Der Verein bemühte sich in den 50-iger Jahren, von der Stadt eine Entschädigung zu erhalten, um mit dieser den Wiederaufbau zu bewerkstelligen. (Nach der damaligen Rechtslage zu kriegsbedingten Schäden war der Anspruch begründet, was auch die Stadt Stuttgart nie abstritt). Die Erlangung der Entschädigung gelang aber nicht, und gegen die Stadt wollte der Verein auch nicht gerichtlich vorgehen. Die Stadt verpflichtete sich aber, auf Dauer eine bescheidene Entschädigung für die entgangenen Eintrittsgelder zu bezahlen.

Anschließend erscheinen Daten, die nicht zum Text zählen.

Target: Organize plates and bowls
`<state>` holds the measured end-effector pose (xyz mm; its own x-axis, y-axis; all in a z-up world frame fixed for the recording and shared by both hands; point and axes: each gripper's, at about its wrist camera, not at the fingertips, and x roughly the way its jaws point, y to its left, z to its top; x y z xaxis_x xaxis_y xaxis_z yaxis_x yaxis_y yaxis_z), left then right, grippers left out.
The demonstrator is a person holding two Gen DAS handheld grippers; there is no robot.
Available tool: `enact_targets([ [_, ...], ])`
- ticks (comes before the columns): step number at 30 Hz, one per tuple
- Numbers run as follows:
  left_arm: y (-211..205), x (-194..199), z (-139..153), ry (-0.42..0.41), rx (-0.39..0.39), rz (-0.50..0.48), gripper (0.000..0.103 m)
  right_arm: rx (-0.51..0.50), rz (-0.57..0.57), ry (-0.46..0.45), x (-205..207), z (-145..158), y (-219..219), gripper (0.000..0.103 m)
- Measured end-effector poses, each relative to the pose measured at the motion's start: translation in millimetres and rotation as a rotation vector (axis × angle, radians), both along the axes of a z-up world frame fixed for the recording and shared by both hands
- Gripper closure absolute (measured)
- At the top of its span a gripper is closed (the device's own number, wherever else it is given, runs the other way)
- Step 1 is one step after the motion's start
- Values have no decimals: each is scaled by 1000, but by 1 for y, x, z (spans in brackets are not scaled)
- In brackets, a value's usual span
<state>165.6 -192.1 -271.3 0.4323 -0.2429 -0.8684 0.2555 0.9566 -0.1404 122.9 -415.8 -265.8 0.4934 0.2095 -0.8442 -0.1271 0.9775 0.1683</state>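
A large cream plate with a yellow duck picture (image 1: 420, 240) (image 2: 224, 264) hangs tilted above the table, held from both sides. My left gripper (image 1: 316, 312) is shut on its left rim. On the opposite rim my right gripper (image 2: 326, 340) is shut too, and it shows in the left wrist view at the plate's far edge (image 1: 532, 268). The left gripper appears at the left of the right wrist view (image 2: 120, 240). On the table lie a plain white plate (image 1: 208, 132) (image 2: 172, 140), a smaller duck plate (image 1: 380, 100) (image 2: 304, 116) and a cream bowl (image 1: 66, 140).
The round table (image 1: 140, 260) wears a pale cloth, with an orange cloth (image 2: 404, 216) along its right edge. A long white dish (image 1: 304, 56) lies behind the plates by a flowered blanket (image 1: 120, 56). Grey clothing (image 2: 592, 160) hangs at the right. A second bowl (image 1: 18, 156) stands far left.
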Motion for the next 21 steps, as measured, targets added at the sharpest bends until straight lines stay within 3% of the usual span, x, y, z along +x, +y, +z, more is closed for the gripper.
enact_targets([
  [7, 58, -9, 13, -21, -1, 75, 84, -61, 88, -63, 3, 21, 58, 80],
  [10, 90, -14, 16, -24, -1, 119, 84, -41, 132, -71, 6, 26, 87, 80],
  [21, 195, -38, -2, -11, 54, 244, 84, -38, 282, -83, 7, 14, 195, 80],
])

Heute steht der Turmstumpf als Mahnung an Unverstand und Unvernunft in Kriegszeiten und als Erinnerung an das alte Stuttgart. Geblieben ist die schöne Hasenberganlage, mit dem vom Verschönerungsverein erstellten Wilhelm-Hauff-Denkmal und der Waldeingang zum Bürgerwald, in dem weitere Schöpfungen des Verschönerungsvereins entdeckt werden können.
Die uns häufig gestellte Frage, ob wir irgendwann an einen Wiederaufbau des Turmes denken, haben wir abschließend geklärt und mit Nein beantwortet. Der Grund ist derjenige, dass nach der Aufschüttung des Birkenkopfes (Monte Scherbelino) von dort oben die bessere Aussicht - auch rundum - genossen werden kann, und ein Hasenbergturm an alter Stelle niemals mehr die Bedeutung erlangen würde, die sein historischer Vorgänger hatte. Die Turmruine werden wir aber als Mahnung erhalten. Auf der entsprechenden Fläche des städtischen Grundstücks steht dem Verein auch ein altrechtliches Erbbaurecht zu (Ius Superficiarium).